(a bit of) whitespace

Has someone just said “lowlevel”?

Heads up!

This is my old blog, which is no longer updated, doesn't reflect my current opinions, and remains here for archival purposes only. Please don't take it too seriously; and visit whitequark.org to see my current work!

Page Caching With Nginx

For Amplifr, I needed a simple page caching solution, which would work with multiple backend servers and require minimal amount of hassle. It turns out that just Nginx (1.5.7 or newer) is enough.

First, you need to configure your backend. This consists of emitting a correct Cache-Control header and properly responding to conditional GET requests with If-Modified-Since header.

Amplifr currently emits Cache-Control: public, max-age=1, must-revalidate for cacheable pages. Let’s take a closer look:

  • public means that the page has no elements specific to the particular user, so the cache can send the cache content to several users.
  • max-age=1 means that the content can be cached for one second. As will be explained later, max-age=0 would be more appropriate, but that directive would prevent the page from being cached.
  • must-revalidate means that after the cached content has expired, the cache must not respond with cached content unless it has forwarded the request further and got 304 Not Modified back.
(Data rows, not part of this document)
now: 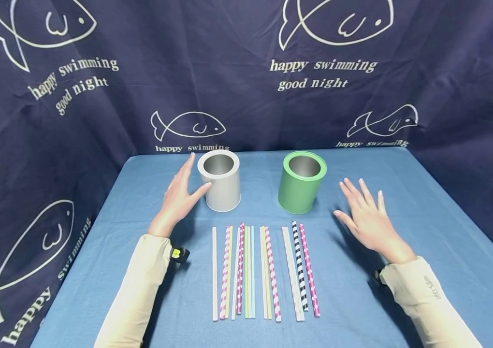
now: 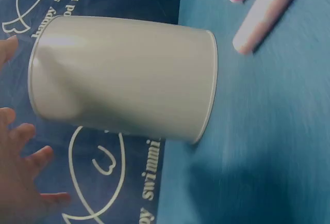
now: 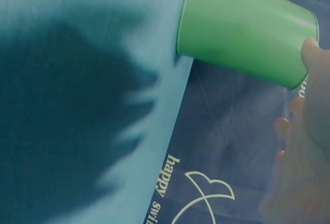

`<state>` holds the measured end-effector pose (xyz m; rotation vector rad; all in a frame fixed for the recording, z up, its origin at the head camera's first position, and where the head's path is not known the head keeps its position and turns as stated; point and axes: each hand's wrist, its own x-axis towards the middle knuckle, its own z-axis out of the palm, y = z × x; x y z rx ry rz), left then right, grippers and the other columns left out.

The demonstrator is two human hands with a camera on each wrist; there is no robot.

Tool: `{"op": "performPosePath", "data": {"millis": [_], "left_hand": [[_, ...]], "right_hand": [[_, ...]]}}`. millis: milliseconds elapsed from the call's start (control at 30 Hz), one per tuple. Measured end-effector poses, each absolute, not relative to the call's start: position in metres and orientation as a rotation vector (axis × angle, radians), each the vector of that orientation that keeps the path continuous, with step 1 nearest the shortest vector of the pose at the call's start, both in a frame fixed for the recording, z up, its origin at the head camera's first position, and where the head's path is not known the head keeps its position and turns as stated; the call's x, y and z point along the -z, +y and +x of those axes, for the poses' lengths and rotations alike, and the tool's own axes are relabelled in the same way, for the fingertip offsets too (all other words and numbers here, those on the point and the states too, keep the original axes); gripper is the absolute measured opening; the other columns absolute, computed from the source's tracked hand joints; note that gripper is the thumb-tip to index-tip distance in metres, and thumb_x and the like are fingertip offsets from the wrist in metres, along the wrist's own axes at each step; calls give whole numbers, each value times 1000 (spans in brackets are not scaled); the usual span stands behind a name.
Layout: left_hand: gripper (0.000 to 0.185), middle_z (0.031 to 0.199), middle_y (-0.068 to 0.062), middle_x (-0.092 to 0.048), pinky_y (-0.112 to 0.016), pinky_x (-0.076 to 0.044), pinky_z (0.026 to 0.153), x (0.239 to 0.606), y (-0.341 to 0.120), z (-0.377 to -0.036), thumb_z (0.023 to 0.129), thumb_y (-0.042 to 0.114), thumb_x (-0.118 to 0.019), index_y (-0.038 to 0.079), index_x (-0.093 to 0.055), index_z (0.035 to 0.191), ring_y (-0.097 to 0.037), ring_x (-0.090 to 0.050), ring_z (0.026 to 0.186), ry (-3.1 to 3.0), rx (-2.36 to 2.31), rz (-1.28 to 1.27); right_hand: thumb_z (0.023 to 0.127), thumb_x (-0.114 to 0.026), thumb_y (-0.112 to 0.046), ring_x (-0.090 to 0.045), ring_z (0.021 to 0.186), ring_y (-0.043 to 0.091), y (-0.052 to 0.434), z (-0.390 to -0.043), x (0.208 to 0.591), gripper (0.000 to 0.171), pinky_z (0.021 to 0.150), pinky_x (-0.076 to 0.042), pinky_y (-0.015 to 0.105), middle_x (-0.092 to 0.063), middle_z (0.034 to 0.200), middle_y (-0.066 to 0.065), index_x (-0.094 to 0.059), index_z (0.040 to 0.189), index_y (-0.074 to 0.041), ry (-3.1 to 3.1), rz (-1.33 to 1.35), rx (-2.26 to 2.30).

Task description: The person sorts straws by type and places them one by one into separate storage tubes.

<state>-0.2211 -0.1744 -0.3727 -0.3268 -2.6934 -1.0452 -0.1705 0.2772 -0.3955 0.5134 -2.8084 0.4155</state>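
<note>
dark blue cloth (image 1: pixel 246 101) printed with pale fish hung behind and beside the surface (image 1: pixel 94 280), itself covered in lighter blue. near the far edge, left of its middle, stood a white can (image 1: pixel 222 193); to its right, also towards that edge, stood a green can (image 1: pixel 300 195). both were upright, mouths upward, long axes vertical, probably so that they sat steadily on their bases. straws (image 1: pixel 240 270) lay between the cans and the near edge, side by side in small clusters, perhaps spaced so that each could be told apart. their long axes ran from near edge towards far edge, the rightmost ones tipping slightly towards the left far corner. between the left edge and the white can hovered the left hand (image 1: pixel 179 198), fingers extended and thumb spread wide, grasping nothing; that gap seemed suited to the can's girth. the left wrist view showed its visible fingertips clear of the can. between the green can and the right edge hovered the right hand (image 1: pixel 368 222), fingers straight and fanned, likewise empty, apart from the can.
</note>
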Motion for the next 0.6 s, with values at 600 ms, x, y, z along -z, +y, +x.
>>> {"op": "performPosePath", "data": {"millis": [600], "left_hand": [[82, 163, 0, -20, -48, -17, 122, 384, -154, -251, 90, 32, -66, 23, -18, 156, -22, -19, 150, -2517, 1426, -357]], "right_hand": [[101, -48, -34, -12, 151, 33, 268, -154, 400, 64, 118, -3, 64, -28, 158, 16, -21, 154, -10, -2784, 520, -578]]}}
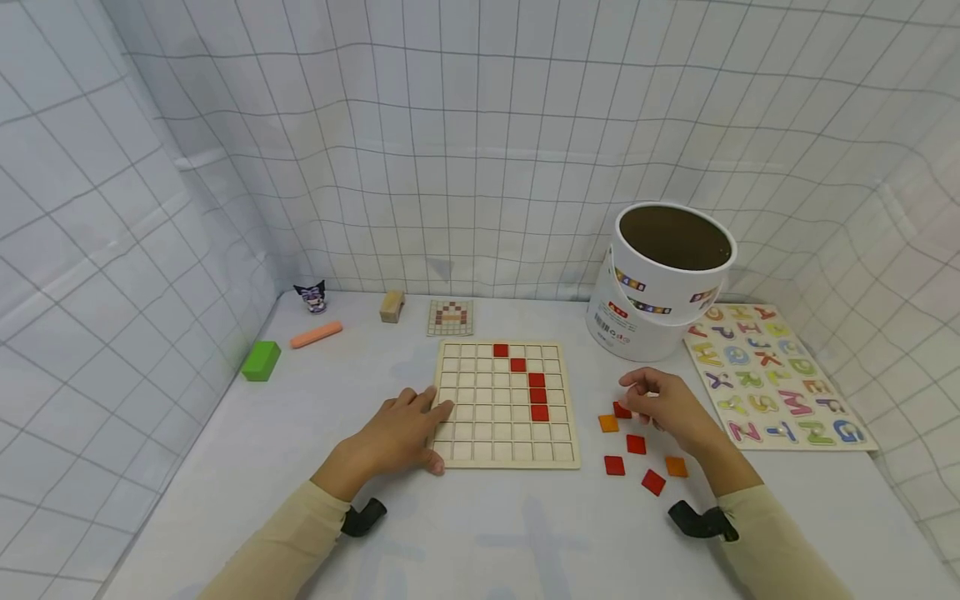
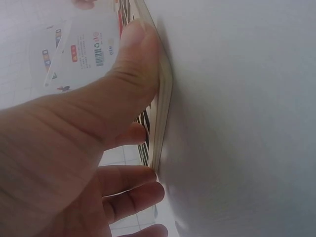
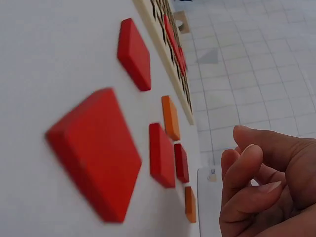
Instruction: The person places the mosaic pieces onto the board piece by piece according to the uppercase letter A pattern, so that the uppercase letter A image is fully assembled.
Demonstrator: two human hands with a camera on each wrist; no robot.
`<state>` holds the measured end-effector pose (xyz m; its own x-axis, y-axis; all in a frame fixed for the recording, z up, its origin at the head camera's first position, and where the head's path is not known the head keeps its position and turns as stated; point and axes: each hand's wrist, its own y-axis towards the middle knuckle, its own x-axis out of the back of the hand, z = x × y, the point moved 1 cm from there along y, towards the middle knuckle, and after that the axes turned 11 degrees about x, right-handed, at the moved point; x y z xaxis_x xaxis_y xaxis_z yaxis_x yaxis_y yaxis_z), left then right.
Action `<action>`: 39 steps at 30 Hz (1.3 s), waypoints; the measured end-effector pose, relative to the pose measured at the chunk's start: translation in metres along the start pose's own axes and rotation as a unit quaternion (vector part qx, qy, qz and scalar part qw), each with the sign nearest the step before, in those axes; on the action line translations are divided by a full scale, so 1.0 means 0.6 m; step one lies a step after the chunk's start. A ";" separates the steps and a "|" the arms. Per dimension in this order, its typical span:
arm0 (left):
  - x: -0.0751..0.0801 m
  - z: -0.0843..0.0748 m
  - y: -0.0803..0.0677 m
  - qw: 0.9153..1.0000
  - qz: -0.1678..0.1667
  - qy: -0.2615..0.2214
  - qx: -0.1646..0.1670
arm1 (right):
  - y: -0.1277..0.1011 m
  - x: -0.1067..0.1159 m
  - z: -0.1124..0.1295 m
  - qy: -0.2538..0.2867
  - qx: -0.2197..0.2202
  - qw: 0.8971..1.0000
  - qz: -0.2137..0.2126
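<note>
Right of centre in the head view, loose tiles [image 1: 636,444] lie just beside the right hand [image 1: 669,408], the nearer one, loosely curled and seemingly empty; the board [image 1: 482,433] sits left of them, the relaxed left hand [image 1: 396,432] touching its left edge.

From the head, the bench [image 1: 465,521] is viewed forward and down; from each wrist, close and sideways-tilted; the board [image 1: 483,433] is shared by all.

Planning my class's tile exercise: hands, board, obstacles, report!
Left hand touching left edge of board. Right hand near loose tiles, holding nothing visible. Five red tiles on board. Bucket farther back, apparently not obstructing.
</note>
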<state>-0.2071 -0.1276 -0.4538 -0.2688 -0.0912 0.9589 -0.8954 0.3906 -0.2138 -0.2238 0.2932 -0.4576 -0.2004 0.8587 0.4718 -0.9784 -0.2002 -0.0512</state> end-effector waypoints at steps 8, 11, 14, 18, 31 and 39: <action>0.001 0.001 0.001 1.000 0.002 -0.004 0.002 | -0.008 0.012 -0.026 -0.043 -0.019 0.999 0.025; 0.000 0.001 0.002 1.000 0.002 -0.002 0.002 | -0.007 0.012 -0.030 -0.066 -0.016 0.997 0.032; -0.001 0.001 0.002 1.000 0.003 0.000 0.002 | -0.007 0.010 -0.035 -0.088 -0.018 0.995 0.036; -0.002 0.001 0.001 1.000 0.003 -0.002 0.003 | -0.007 0.005 -0.040 -0.097 -0.025 0.994 0.037; -0.005 0.002 0.003 1.000 -0.004 0.003 -0.001 | -0.009 -0.002 -0.032 -0.102 -0.029 0.994 0.028; -0.004 0.003 0.002 1.000 -0.004 0.003 0.002 | -0.010 0.004 -0.032 -0.081 -0.024 0.996 0.022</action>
<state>-0.2080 -0.1284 -0.4569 -0.2602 -0.0886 0.9615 -0.8984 0.3870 -0.2075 -0.2196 0.3051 -0.4731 -0.2360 0.7611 0.6042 -0.9710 -0.2092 -0.1156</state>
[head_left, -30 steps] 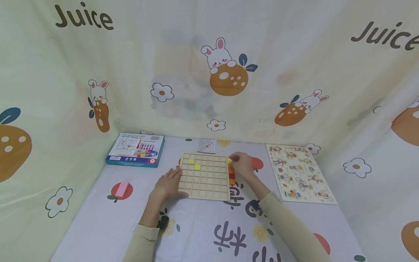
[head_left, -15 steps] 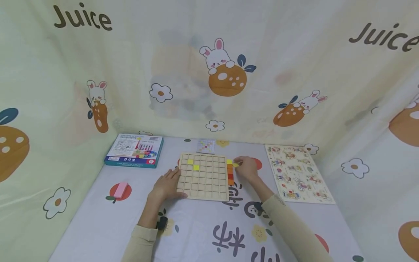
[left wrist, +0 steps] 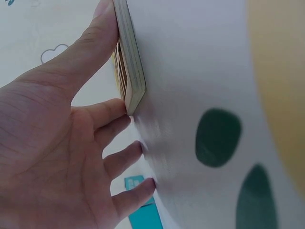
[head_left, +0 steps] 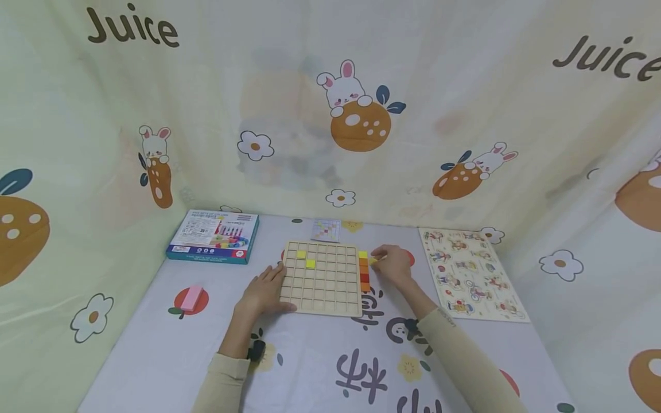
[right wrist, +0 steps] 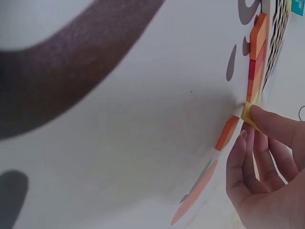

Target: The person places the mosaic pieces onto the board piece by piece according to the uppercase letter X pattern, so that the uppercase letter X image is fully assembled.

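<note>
A wooden grid board (head_left: pixel 322 287) lies flat, with two yellow tiles (head_left: pixel 310 264) in its upper left squares. My left hand (head_left: pixel 262 291) rests at the board's left edge, its thumb along the near corner and its fingers spread. In the right wrist view, my right hand (right wrist: pixel 271 176) pinches a yellow tile (right wrist: pixel 247 112) between thumb and fingertips, just right of the board. Along that edge runs a column of coloured tiles: yellow on top, then orange and a red tile (head_left: pixel 364 278). A separate orange tile (right wrist: pixel 228 133) lies near the right fingertips in the right wrist view.
A small pattern card (head_left: pixel 325 230) lies behind the board. At the back left is a flat printed box (head_left: pixel 214 236), with a pink block (head_left: pixel 191 298) in front of it. A picture puzzle board (head_left: pixel 472 275) lies to the right. Patterned curtains surround the table.
My right hand has moved slightly right, away from the top of the tile column, with a yellow tile between its fingers. The left hand keeps its place on the board.
</note>
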`<state>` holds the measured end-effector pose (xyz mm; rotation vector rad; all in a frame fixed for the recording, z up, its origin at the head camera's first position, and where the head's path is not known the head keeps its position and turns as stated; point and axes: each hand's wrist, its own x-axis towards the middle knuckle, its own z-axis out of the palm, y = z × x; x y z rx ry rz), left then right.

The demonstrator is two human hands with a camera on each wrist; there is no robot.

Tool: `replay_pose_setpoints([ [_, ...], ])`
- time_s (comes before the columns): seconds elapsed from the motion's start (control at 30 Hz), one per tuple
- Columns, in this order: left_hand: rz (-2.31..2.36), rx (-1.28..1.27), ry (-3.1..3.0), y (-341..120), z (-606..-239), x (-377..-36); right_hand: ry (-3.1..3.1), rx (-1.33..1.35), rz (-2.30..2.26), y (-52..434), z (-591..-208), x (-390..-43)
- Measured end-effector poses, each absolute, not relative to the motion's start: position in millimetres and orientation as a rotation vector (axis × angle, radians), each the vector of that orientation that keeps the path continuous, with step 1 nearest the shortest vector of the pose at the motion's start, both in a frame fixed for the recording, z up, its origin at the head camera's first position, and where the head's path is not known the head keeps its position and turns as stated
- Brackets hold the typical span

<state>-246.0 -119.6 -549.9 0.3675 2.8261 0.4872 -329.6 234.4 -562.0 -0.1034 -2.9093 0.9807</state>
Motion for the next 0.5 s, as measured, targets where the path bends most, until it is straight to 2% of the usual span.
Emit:
replay_pose_setpoints([
  [0.5,0.480,0.366,2.828,-120.6,-554.4,-249.0,-2.907,-0.117,1.043,241.9,-564.0,-333.0],
])
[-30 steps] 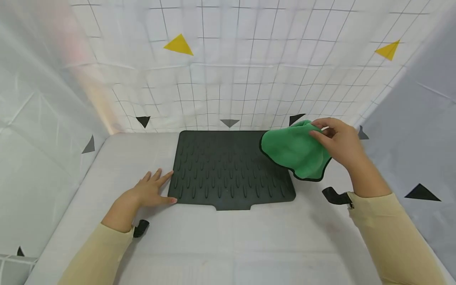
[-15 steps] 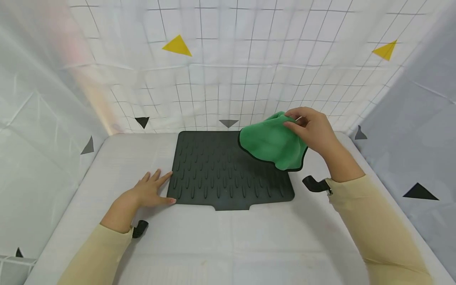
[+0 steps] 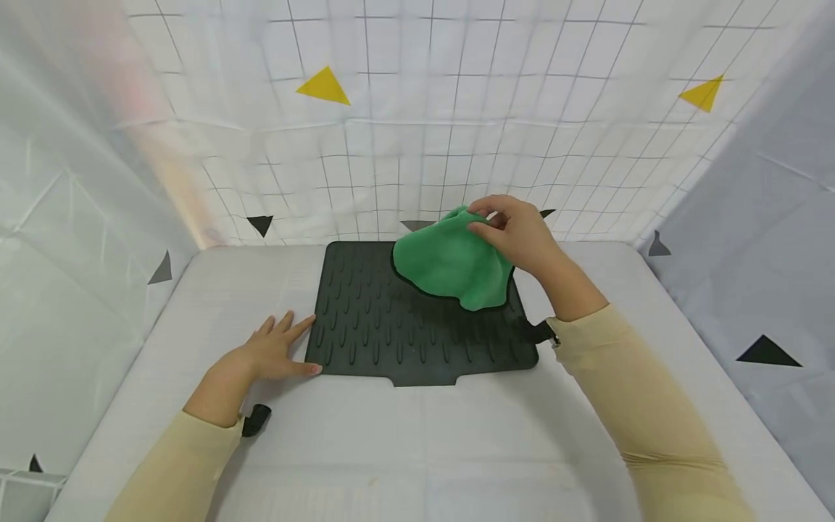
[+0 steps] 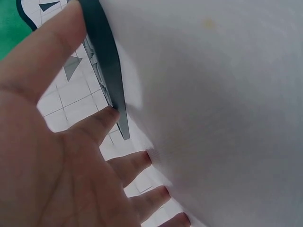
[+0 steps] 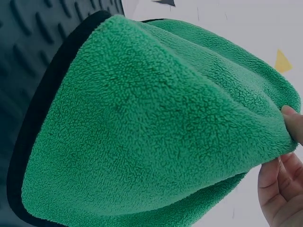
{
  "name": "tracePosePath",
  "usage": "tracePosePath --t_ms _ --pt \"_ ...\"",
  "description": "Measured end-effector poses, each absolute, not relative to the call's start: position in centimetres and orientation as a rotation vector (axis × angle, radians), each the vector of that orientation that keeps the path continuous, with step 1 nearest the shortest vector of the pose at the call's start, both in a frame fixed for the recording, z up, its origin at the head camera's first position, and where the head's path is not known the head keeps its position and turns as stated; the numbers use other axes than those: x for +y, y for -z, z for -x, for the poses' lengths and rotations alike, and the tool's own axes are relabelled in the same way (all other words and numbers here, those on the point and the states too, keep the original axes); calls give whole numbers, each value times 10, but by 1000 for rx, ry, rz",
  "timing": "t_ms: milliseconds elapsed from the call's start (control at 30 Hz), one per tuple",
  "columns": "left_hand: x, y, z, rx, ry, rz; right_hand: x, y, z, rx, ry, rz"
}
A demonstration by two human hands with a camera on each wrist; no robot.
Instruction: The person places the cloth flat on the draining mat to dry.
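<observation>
- Two hands show in the head view: the right hand [image 3: 515, 235] pinches a bunched green cloth [image 3: 450, 264] at its top, lifted over the far right part of the black ribbed mat [image 3: 391, 319], toward 1 o'clock from the mat's middle. The left hand [image 3: 274, 351] lies flat on the white table [image 3: 417, 442] at the mat's 9 o'clock edge, fingers straight and spread, fingertips touching that edge.
- From the left wrist, the left hand [image 4: 52, 156] is splayed and grips nothing; the forefinger tip meets the mat's [image 4: 106, 71] thin dark edge, the other fingers rest on the white table [image 4: 218, 104]. A sliver of green cloth [image 4: 12, 28] shows at 11 o'clock.
- From the right wrist, the green cloth [image 5: 156, 127] hangs as a loose fold with a black hem, above the mat [image 5: 33, 42]; fingertips [image 5: 279, 189] nip only its corner at 4 o'clock.
- Risk, as I judge it: so slight a pinch on a bunched cloth could slip and drop it in a heap. The flat hand bears lightly, so drag from the cloth could shift the mat.
</observation>
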State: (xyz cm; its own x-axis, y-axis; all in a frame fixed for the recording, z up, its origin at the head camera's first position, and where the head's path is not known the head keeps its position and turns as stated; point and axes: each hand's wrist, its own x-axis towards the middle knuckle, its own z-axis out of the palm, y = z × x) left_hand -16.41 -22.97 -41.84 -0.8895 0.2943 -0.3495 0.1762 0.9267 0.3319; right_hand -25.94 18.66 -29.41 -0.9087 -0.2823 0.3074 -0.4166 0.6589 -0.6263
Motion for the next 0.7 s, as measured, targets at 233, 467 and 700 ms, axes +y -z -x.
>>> tracePosePath --t_ms 233,467,700 --pt "-231 420 165 2688 -417 -332 161 309 266 -2734 -1148 -680" --pt "-232 421 166 2686 -423 -325 142 341 279 -2831 -1188 -770" --pt "-231 421 166 2686 -412 -335 136 367 290 -2892 -1101 -776"
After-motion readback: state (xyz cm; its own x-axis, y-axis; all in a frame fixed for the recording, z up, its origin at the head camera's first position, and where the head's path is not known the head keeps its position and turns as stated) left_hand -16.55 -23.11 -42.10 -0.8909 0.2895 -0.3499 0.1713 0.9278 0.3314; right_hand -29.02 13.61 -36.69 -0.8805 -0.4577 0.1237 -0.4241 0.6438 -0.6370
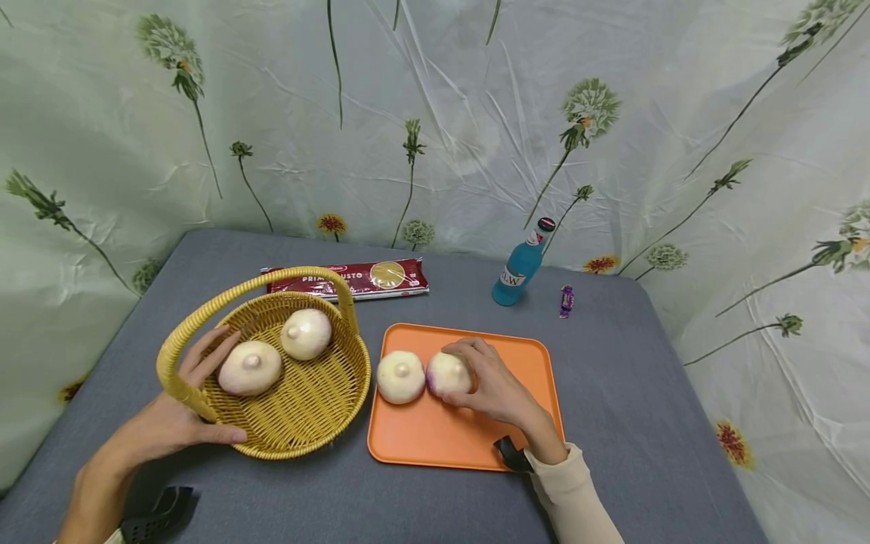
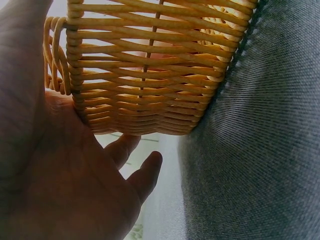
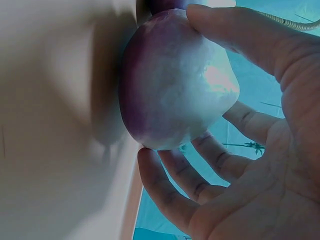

This can be implemented in Rails with a before_filter:

1
2
3
4
5
6
7
8
9
10
class FooController < ApplicationController
  before_filter :check_cache

  private
  def check_cache
    response.headers['Cache-Control'] = 'public, max-age=1, must-revalidate'
    # `stale?' renders a 304 response, thus halting the filter chain, automatically.
    stale?(last_modified: @current_site.updated_at)
  end
end

Now, we need to make Nginx work like a public cache:

1
2
3
4
5
6
7
8
9
10
11
12
13
14
15
16
17
http {
  # ...
  proxy_cache_path /var/cache/nginx/foo levels=1:2 keys_zone=foocache:5m max_size=100m;

  server {
    # ...

      proxy_pass              http://foobackend;
      proxy_cache             foocache;
      proxy_cache_key         "$host$request_uri";
      proxy_cache_revalidate  on;
      # Optionally;
      # proxy_cache_use_stale error timeout invalid_header updating
                              http_500 http_502 http_503 http_504;
    }
  }
}

The key part is the proxy_cache_revalidate setting. Let’s take a look at the entire flow:

  • User agent A performs GET /foo HTTP/1.1 against Nginx.
  • Nginx has a cache miss and performs GET /foo HTTP/1.0 against the backend.
  • Backend generates the page and returns 200 OK.
  • Nginx detects that Cache-Control permits it to cache the response for 1 second, caches it and returns the response to user agent A.
  • (time passes…)
  • User agent B performs GET /foo HTTP/1.1 against Nginx.
  • Nginx has a cache hit (unless the entry was evicted), but the entry has already expired. Instructed by proxy_cache_revalidate, it issues GET /foo HTTP/1.0 against the backend and includes an If-Modified-Since header.
  • Backend checks the timestamp in If-Modified-Since and detects that Nginx’s cache entry is not actually stale, returning 304 Not Modified. It doesn’t spend any time generating content.
  • Nginx sets the expiration time on cache entry to 1 second from now and returns the cached response to the user agent B.

Some notes on this design:

  1. Technically, performing a conditional GET requires sending an HTTP/1.1 request, but Nginx is only able to talk HTTP/1.0 to the backends. This doesn’t seem to be a problem in practice. and you can make Nginx send HTTP/1.1 requests to the backend using proxy_http_version.
  2. Ideally, specifying max-age=0 in Cache-Control would instruct the cache to store and always revalidate the response, but Nginx doesn’t cache it at all instead. HTTP specification permits both behaviors.
  3. You can specify proxy_cache_use_stale directive, so that if the server crashes or becomes unresponsive, Nginx would still serve some cached content. If the frontpage is static, it’s a good way to ensure it will be accessible at all times.